Mobile Oxygen Capture Enhances Photothermal Stability of Perovskite Solar Cells Under ISOS Protocols

Stability testing protocols from the International Summit on Organic and Hybrid Solar Cell Stability (ISOS) are essential for standardizing studies on the photothermally operational stability of perovskite solar cells (PSCs). Under photothermal conditions, the migration of oxygen from SnO₂ layer induces cationic dehydrogenation at the A‐site of the perovskite, accelerating degradation to PbI₂. This leads to the formation of photoinduced I₂ and Pb⁰ defects, significantly compromising long‐term stability.
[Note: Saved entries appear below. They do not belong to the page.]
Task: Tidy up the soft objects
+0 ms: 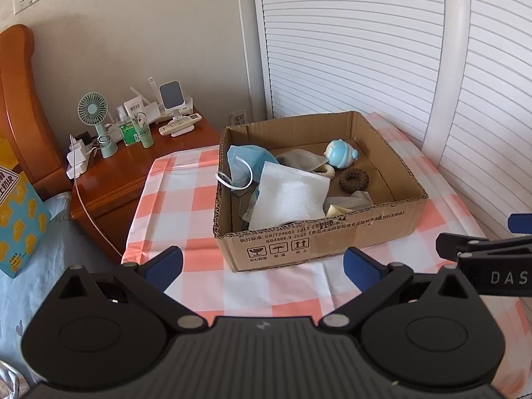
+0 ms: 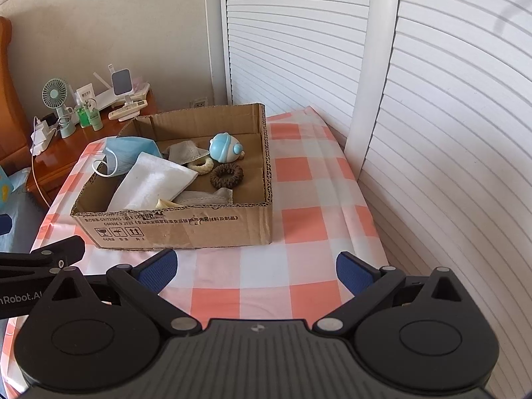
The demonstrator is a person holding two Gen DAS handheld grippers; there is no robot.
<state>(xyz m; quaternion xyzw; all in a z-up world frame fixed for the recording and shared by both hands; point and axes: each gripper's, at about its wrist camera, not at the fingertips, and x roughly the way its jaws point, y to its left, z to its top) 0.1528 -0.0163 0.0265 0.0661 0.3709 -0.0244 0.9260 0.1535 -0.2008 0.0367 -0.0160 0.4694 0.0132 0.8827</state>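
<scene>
Cardboard box (image 1: 319, 232) is sitting mid-desk (image 1: 186, 179), soft items piled inside. Left hand-held gripper (image 1: 262, 266) and right hand-held gripper (image 2: 256, 267) are hovering at the near edge, jaws apart, empty. Risk: blue mask (image 1: 246, 161) is overhanging the box's left wall, loops likely snagging.

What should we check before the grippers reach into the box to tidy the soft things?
1. Left gripper open and empty: ok.
2. Right gripper open and empty: ok.
3. Cardboard box open on top, upright on the checked cloth: ok.
4. White cloth on top, free to grab: ok.
5. Blue face mask fully inside the box: not ok, it drapes over the wall.
6. Anything hidden under the pile: cannot tell.
</scene>
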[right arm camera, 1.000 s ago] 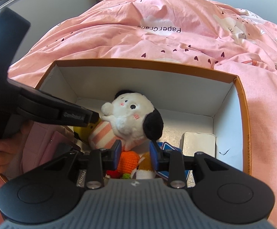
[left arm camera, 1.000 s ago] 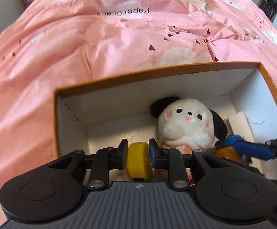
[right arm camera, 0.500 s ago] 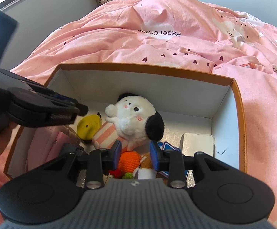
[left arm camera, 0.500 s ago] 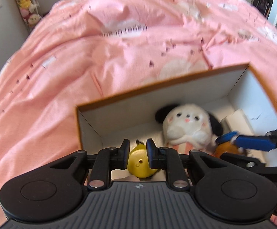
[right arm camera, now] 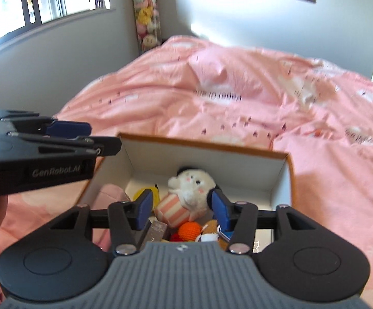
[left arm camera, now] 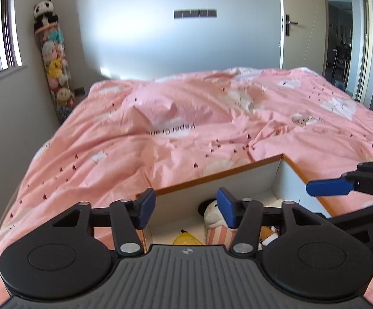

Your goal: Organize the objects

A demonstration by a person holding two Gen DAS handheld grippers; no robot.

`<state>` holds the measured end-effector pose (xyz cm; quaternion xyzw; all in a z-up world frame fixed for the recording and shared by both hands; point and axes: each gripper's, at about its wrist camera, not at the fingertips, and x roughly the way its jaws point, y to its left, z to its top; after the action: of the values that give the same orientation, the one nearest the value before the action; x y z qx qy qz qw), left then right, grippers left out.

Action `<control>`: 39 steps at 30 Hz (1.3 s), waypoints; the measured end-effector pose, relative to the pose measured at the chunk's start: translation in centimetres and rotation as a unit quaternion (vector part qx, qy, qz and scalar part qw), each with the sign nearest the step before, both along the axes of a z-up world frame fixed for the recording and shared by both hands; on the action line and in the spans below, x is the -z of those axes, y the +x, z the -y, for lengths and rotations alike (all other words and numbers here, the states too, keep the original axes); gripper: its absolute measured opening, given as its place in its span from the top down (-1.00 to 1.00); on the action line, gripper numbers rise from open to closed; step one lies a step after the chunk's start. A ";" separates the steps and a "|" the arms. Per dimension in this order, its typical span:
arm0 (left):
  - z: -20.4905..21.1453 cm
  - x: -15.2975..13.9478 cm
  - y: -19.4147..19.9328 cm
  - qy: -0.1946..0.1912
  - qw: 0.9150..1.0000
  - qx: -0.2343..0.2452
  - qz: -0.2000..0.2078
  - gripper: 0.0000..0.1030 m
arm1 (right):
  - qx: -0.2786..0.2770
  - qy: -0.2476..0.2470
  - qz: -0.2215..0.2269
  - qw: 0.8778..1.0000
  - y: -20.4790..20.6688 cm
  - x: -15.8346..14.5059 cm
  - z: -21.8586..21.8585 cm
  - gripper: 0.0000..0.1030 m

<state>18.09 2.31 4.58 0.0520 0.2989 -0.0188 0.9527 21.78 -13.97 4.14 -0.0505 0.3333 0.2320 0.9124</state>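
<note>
An orange-rimmed white box (right arm camera: 288, 177) (left arm camera: 238, 171) sits on the pink bed. Inside lie a white plush dog (right arm camera: 194, 184) (left arm camera: 212, 212) with a striped body, a yellow toy (right arm camera: 149, 193) (left arm camera: 186, 239), an orange knitted toy (right arm camera: 190, 230) and a small fox toy (right arm camera: 208, 229). My left gripper (left arm camera: 185, 207) is open and empty, raised above the box's near left side; it also shows in the right wrist view (right arm camera: 83, 139). My right gripper (right arm camera: 180, 208) is open and empty above the box's near edge; one blue finger (left arm camera: 328, 188) shows in the left wrist view.
The pink duvet (left arm camera: 186, 128) covers the bed around the box. A tall clear tube of plush toys (left arm camera: 54, 64) stands in the far left corner by the window. A door (left arm camera: 297, 25) is at the back right.
My left gripper let go of the yellow toy, which now lies in the box. Both grippers opened wide and rose up and back from the box.
</note>
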 end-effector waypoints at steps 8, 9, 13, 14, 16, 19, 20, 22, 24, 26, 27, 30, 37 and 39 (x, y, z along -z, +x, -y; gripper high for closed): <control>-0.1 -3.2 -4.7 0.015 0.995 -0.039 0.092 -0.74 | 0.035 -0.002 0.108 0.994 -4.5 -3.7 0.3 -0.89; -0.1 -3.5 -5.2 0.022 0.994 -0.045 0.098 -0.76 | 0.040 -0.004 0.121 0.992 -5.2 -4.0 0.2 -0.92; -0.2 -4.0 -7.1 0.024 0.992 -0.047 0.111 -0.79 | 0.048 -0.004 0.141 0.989 -7.3 -4.9 0.3 -0.93; -0.3 -4.1 -7.7 0.019 0.993 -0.047 0.111 -0.81 | 0.048 -0.002 0.142 0.989 -7.9 -5.0 0.5 -0.94; -0.4 -4.1 -8.6 0.012 0.993 -0.049 0.111 -0.88 | 0.052 0.000 0.147 0.988 -8.8 -5.1 0.6 -0.96; -0.6 -3.4 -10.1 0.016 0.991 -0.062 0.116 -0.94 | 0.064 0.013 0.146 0.987 -10.1 -5.0 1.1 -0.97; -0.7 -3.2 -10.3 0.017 0.991 -0.066 0.114 -0.94 | 0.071 0.020 0.143 0.987 -10.5 -4.9 1.3 -0.97; -0.9 -2.5 -10.8 0.007 0.992 -0.071 0.106 -0.94 | 0.083 0.037 0.139 0.986 -11.3 -4.7 1.7 -0.98; -1.3 -1.7 -11.4 -0.010 0.992 -0.080 0.100 -0.94 | 0.098 0.046 0.137 0.985 -12.0 -4.3 2.0 -0.98; -1.4 -1.0 -11.9 -0.017 0.992 -0.086 0.095 -0.94 | 0.110 0.046 0.138 0.983 -12.6 -3.6 2.0 -0.98; -1.4 -0.6 -12.1 -0.016 0.992 -0.085 0.091 -0.94 | 0.114 0.043 0.135 0.983 -12.9 -3.2 1.9 -0.98; -1.1 0.4 -12.5 -0.013 0.993 -0.081 0.084 -0.94 | 0.108 0.040 0.122 0.986 -13.8 -2.0 1.7 -0.98; -0.6 2.9 -12.8 -0.022 0.996 -0.081 0.042 -0.94 | 0.121 0.022 0.074 0.990 -14.1 1.7 1.5 -0.98; -0.5 3.6 -12.8 -0.024 0.996 -0.079 0.024 -0.94 | 0.130 0.020 0.058 0.990 -13.9 2.7 1.6 -0.98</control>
<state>5.27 2.76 0.94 0.0056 0.2782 0.0506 0.9592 7.92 -15.59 1.41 -0.0022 0.2787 0.1145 0.9535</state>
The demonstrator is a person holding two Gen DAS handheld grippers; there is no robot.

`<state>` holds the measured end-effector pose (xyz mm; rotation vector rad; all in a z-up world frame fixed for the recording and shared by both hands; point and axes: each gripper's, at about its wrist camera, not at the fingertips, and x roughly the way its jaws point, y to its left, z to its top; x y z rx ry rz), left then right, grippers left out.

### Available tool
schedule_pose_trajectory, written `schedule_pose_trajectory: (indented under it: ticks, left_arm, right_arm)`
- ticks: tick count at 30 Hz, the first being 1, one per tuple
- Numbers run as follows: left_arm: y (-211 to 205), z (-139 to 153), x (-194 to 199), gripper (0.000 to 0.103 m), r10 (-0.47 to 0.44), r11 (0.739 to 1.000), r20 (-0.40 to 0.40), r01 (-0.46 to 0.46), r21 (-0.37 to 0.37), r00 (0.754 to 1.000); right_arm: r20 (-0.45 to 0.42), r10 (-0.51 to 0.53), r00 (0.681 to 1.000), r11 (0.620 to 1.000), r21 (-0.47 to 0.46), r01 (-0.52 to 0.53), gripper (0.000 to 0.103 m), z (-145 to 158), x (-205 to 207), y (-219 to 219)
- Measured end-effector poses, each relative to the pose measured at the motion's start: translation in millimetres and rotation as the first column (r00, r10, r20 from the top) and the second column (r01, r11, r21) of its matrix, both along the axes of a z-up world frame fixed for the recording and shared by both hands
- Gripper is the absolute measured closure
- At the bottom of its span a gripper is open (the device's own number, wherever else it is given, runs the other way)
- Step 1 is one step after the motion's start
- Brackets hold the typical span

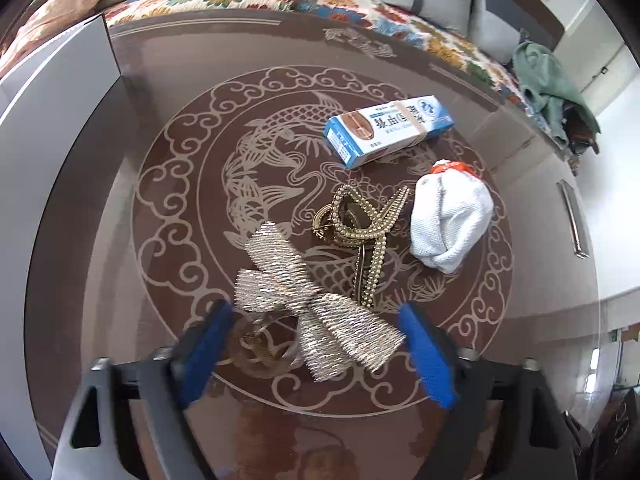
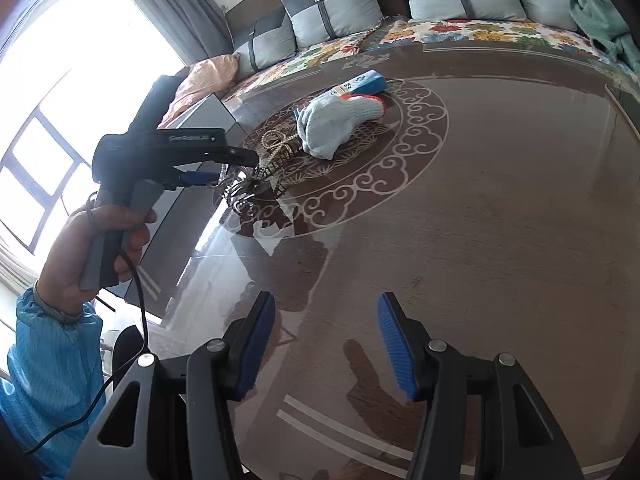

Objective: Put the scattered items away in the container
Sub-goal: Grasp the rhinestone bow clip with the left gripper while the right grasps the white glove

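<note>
Left wrist view: left tool [image 1: 316, 344] spread wide around the sequined bow [image 1: 316, 300], not yet clenched.

Detail: bow lies flat on the glass counter [image 1: 520, 240], between the 2 blue pads, so a close would likely pinch its lower lobe. Beaded hair claw [image 1: 360, 232] touches the bow's far side (risk of dragging it along). White glove [image 1: 450, 220] and toothpaste box [image 1: 388, 130] lie farther off, apart from each other. Grey container [image 1: 52, 92] waits at the counter's left edge, within easy reach of this arm. Right tool [image 2: 326, 344] hangs released over bare counter, holding nothing, well apart from the items.
</note>
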<state>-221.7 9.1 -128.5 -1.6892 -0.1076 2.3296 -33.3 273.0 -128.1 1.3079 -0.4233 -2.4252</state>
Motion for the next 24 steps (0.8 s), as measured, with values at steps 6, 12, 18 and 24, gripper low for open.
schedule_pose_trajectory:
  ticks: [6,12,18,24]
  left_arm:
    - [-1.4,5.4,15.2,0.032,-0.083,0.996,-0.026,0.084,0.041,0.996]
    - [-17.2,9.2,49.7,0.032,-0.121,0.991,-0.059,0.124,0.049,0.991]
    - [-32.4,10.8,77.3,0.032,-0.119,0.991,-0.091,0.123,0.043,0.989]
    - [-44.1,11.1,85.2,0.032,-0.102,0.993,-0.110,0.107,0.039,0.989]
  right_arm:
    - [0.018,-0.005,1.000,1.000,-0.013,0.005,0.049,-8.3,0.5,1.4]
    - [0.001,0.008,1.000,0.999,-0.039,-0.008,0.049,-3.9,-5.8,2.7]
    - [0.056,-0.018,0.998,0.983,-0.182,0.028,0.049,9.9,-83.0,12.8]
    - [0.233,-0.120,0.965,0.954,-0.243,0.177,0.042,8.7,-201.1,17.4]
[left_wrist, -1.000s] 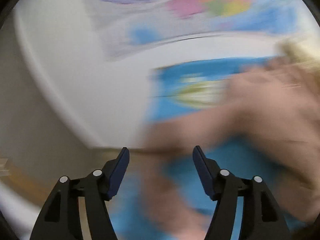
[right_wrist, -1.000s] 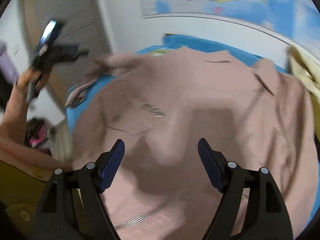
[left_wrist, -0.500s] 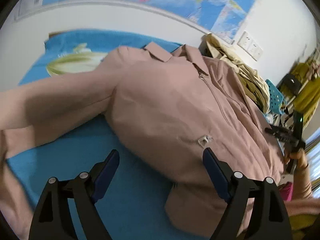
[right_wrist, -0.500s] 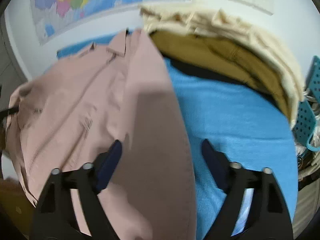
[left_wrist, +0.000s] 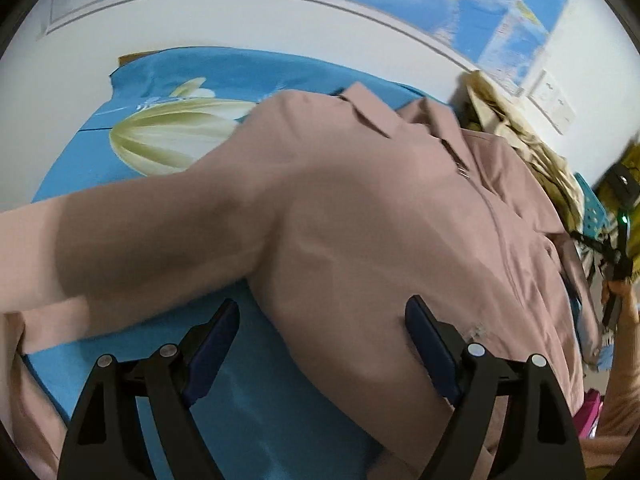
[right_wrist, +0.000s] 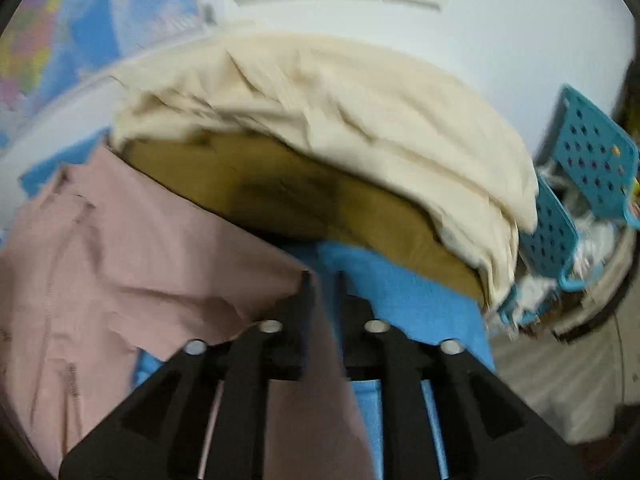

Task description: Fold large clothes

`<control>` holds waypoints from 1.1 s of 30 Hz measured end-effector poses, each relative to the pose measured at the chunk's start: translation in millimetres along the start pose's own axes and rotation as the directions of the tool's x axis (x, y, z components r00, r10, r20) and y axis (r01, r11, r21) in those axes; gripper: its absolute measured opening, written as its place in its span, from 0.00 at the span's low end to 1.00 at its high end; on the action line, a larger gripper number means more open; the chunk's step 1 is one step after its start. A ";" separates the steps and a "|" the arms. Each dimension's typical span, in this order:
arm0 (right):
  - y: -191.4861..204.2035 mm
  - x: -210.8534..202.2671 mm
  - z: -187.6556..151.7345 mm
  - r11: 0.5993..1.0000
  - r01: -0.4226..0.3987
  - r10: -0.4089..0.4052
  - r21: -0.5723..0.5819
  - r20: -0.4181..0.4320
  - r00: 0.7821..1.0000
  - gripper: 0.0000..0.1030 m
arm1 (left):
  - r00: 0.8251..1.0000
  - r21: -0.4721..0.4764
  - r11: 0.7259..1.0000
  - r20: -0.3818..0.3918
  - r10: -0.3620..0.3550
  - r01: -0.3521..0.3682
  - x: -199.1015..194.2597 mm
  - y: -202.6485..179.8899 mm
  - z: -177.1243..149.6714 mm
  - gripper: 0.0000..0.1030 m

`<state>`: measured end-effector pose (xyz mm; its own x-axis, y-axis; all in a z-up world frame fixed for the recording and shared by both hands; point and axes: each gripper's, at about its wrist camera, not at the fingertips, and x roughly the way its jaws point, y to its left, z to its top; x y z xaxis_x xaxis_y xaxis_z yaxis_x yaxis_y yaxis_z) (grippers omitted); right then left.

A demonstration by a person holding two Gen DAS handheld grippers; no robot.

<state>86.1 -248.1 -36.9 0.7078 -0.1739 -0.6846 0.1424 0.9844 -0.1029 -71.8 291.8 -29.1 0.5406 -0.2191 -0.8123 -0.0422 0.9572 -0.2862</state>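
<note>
Pink jacket (right_wrist: 140,248) edge clamped in right hand-held gripper (right_wrist: 323,280), left hand-held gripper (left_wrist: 320,320) spread wide above it

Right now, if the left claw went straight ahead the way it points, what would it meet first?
Most likely the pink jacket: its side and underarm lie between the open left claw fingers, on the blue sheet. Depth is unclear through the fisheye.

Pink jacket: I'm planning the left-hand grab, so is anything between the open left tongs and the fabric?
Nothing visible. The left tongs stand open right over the pink jacket, with only the blue sheet beneath. The right tongs are shut on the jacket's edge.
</note>
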 end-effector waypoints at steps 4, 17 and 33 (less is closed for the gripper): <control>22.6 -48.4 -29.4 0.971 -0.236 0.239 -0.042 0.104 0.966 0.52 | 0.999 -0.034 0.999 -0.039 -0.008 0.007 15.9 7.3 6.8 0.84; 105.4 14.9 -54.8 0.902 -0.391 0.376 -0.185 -0.109 0.920 0.02 | 1.000 0.039 0.999 -0.007 -0.012 0.013 42.4 -28.0 54.4 0.05; 123.4 -37.8 -35.9 0.929 -0.237 0.269 -0.284 0.078 0.960 0.55 | 0.999 0.090 0.995 0.007 -0.043 0.042 44.4 -35.9 56.0 0.75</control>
<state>52.1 -119.2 -49.6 0.7721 0.0960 -0.6283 -0.2318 0.9630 -0.1377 0.7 258.3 -26.4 0.5479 -0.2588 -0.7955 0.0563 0.9602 -0.2736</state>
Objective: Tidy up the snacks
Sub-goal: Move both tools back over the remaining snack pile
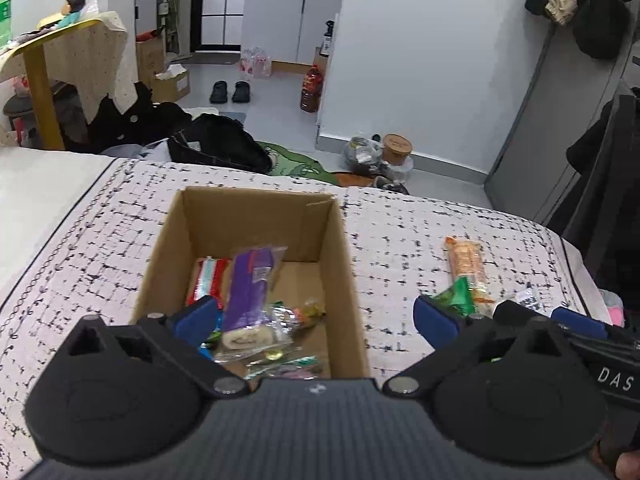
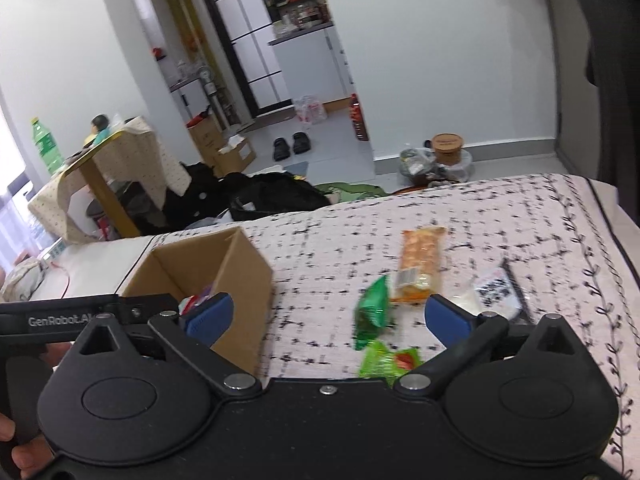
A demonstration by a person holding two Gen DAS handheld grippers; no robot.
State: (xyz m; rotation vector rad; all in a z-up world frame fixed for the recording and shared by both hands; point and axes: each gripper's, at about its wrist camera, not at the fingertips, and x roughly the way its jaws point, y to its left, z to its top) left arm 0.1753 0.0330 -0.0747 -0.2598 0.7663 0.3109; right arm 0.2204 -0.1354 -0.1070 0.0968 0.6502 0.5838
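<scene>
While the left tool (image 1: 316, 316) hung over the cardboard box (image 1: 256, 216) in the left wrist view, its blue pads stood wide apart and empty, with several wrapped snacks already lying in the box under it. An orange packet (image 1: 466, 264) lay on the bedspread (image 1: 80, 240) to the right of the box, its long axis running away from the camera, and the right tool's pads showed just beside its near end.

Seen from the right wrist, the right tool (image 2: 326, 314) was equally wide and held nothing. A green packet (image 2: 372, 312) lay straight ahead between its pads, long axis pointing away; a second green wrapper (image 2: 384, 362) sat nearer, a white packet (image 2: 494, 292) to the right. The right hand was judged the nearer one.
</scene>
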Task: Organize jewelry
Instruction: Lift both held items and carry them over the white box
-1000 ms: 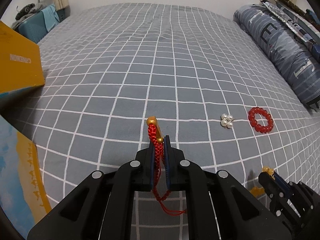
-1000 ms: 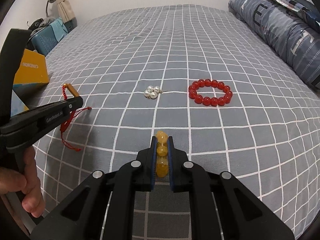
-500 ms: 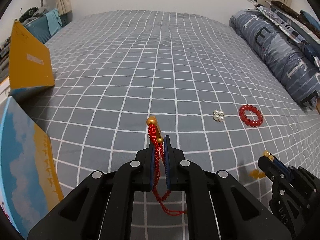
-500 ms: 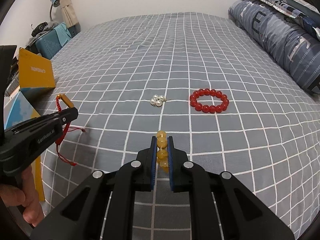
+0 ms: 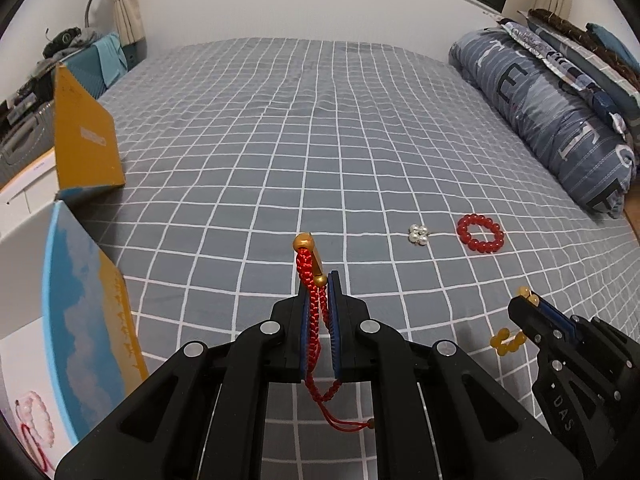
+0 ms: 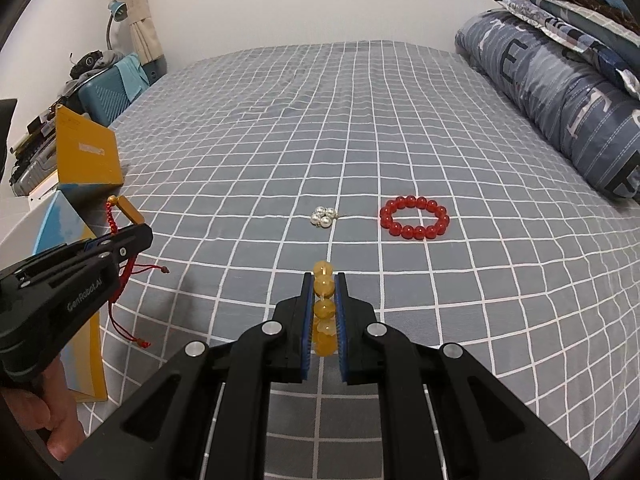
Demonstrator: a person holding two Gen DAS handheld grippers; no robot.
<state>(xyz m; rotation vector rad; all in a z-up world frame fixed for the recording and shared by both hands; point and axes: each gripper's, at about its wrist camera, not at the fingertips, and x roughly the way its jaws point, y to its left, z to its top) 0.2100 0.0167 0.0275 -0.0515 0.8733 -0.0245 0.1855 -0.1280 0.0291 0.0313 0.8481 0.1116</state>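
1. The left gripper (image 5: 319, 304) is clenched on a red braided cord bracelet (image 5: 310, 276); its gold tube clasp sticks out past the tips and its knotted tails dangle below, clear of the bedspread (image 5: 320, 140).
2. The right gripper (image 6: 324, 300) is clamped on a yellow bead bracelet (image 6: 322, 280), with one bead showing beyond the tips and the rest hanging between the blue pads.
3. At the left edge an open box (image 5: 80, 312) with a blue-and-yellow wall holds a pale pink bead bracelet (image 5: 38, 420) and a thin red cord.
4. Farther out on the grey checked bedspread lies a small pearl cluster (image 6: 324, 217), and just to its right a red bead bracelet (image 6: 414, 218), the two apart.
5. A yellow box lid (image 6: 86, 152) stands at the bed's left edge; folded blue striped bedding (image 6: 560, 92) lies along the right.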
In this study, ordonezite (ZnSb₂O_6‐x) as a multifunctional electron transport layer (ETL) that captures migrating oxygen atoms at the SnO₂/perovskite interface is introduced, effectively preventing degradation of the buried interface. Additionally, the lattice match between ZnSb₂O_6‐x and perovskite facilitates well‐ordered perovskite film growth. As a result, PSCs featuring ZnSb₂O_6‐x ETLs achieved a high power conversion efficiency of 25.02% and retained 90.62% of their initial performance after 1000 h under the ISOS‐D‐2 protocol. Furthermore, devices demonstrated remarkable thermal stability, maintaining 83.69% of their original performance after 800 h of maximum power point tracking at 85 °C, meeting the stringent ISOS‐L‐2 protocol requirements.